Note that both use the same encoding space, Just XG2 kept the XG1 
encodings, and I can't change this detail without breaking binary 
compatibility (was able to change it for XG3 though, as XG3 is sort of 
its own thing encoding-wise; so I was free to try to fix up some of the 
worse hair here).


And:
   MOV.x   Imm17s, (Rm, Disp10s)

I was initially going to have Rm get turned into the immediate, but 
while this would have worked for JCMPxx/Bxx, it would not have worked 
for MOV.x, and it makes sense to have decoding consistency when possible.


So:
  BTSTT	Rm, Imm17s, Disp10s	//if((Imm&Rm)==0)
  BTSTF	Rm, Imm17s, Disp10s	//if((Imm&Rm)!=0)
  BGT	Rm, Imm17s, Disp10s	//if(Imm> Rm) || if(Rm< Imm)
  BLE	Rm, Imm17s, Disp10s	//if(Imm<=Rm) || if(Rm>=Imm)
  BGTU	Rm, Imm17s, Disp10s	//if(Imm> Rm) || if(Rm< Imm)
  BLEU	Rm, Imm17s, Disp10s	//if(Imm<=Rm) || if(Rm>=Imm)
  BEQ	Rm, Imm17s, Disp10s	//if(Imm==Rm)
  BNE	Rm, Imm17s, Disp10s	//if(Imm!=Rm)

Nevermind if the operand ordering is convoluted...
And, arguably, GT and LE may have better off had they been called LT and 
GE in this case, but...


It is basically encoded in a similar way to the 3RI Imm17s special case, 
just with the Rn register field rather than Ro/Rt (and operating on F1 
block instructions rather than F0 block). Not defined for the F2 block.

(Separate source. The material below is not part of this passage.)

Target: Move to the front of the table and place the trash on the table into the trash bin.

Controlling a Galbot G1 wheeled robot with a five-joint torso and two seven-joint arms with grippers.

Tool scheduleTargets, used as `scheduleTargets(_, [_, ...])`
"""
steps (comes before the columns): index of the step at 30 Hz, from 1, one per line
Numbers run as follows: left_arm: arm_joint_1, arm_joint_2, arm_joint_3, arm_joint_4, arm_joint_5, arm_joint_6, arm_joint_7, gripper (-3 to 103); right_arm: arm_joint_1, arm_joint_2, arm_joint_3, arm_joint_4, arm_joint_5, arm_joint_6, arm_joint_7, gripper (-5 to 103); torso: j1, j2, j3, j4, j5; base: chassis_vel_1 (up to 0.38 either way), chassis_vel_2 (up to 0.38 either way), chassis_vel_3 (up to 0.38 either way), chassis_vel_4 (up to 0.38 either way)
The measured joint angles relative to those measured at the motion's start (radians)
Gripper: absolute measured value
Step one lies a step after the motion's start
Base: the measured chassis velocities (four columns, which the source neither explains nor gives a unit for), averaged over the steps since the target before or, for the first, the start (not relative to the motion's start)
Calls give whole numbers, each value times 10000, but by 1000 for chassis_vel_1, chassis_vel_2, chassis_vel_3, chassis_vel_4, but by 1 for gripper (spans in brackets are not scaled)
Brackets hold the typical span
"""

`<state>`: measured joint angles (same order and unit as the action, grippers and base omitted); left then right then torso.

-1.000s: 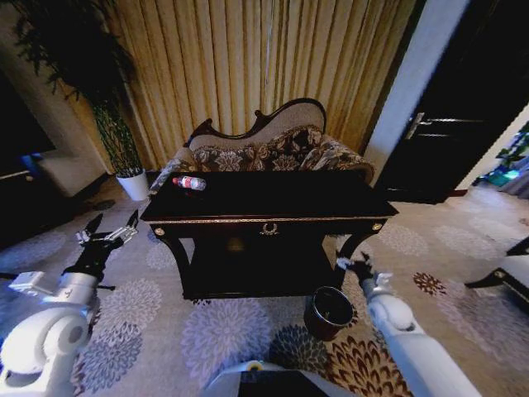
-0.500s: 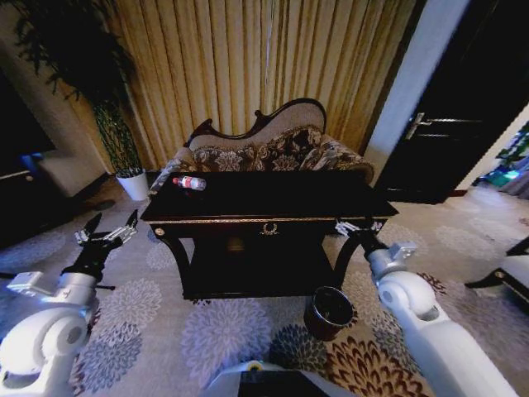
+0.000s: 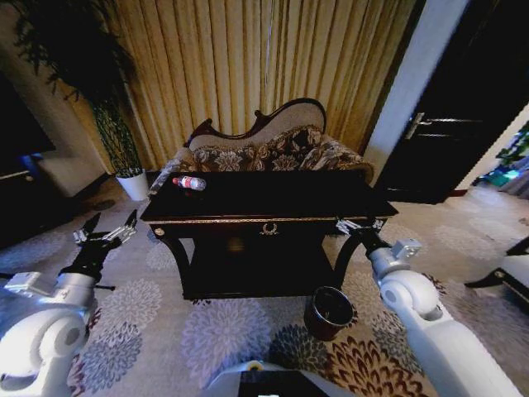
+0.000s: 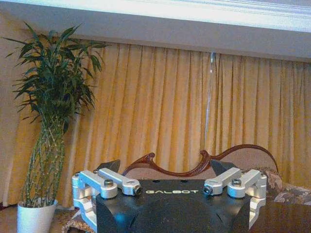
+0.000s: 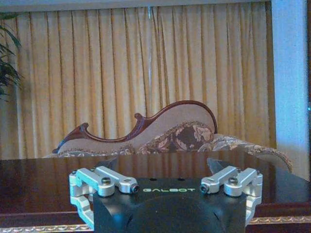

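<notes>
Reddish-brown, the trash bin (image 3: 329, 313) stands on the patterned carpet (image 3: 223, 331), just in front of the table's front right leg. The left gripper (image 3: 105, 233) hovers off the table's left end, fingers spread apart. The right gripper (image 3: 359, 225) sits at the front right corner, fingers likewise apart, holding nothing. On the dark table (image 3: 273, 198), 1 bottle (image 3: 189, 183) lies on its side near the back left corner. Behind it stands a sofa (image 3: 264, 149).

Gleaming glossily: dark polished wooden table (image 3: 273, 197) with gold trim, beside matt floral cloth sofa (image 3: 264, 153) and patterned woven carpet (image 3: 223, 331).
</notes>
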<state>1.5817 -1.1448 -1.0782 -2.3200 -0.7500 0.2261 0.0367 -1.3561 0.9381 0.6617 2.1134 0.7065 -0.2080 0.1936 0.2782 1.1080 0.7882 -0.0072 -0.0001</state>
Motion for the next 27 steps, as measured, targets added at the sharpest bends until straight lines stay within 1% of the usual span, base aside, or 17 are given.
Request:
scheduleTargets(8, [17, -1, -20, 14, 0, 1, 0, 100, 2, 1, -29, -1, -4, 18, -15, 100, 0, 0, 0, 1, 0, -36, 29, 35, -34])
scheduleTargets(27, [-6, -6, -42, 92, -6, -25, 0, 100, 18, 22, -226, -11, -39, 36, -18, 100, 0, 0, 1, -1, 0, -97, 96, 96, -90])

Not actually tested yet, still need to implement compiler support and 
similar.



BTW: I have now confirmed that my Verilog bugfix yesterday for XG3 has 
worked, so now Doom starts up and runs the demo loop. However, demos 
desync in a different way than usual, showing that there are still some 
issues.

Still no update on the remaining RV+Jx bug(s), poked at something to see 
if it changes anything. At the last cycle, it is crashing on an invalid 
memory access (causing a breakpoint in the TLB miss handler), which 
doesn't tell me much in the Verilog sim as to what was the cause of said 
memory access.


> Q+ supports all kinds of compares including those generating bit vectors 
> and SETxx, ZSETxx type compares. That is maybe its drawback, supporting 
> too many things.
> 

Yeah, it is a tradeoff. Too many edge cases leads to cost and debugging 
effort. Sometimes, better to try to not get too complicated.

My stuff is already getting annoyingly complicated and difficult to debug.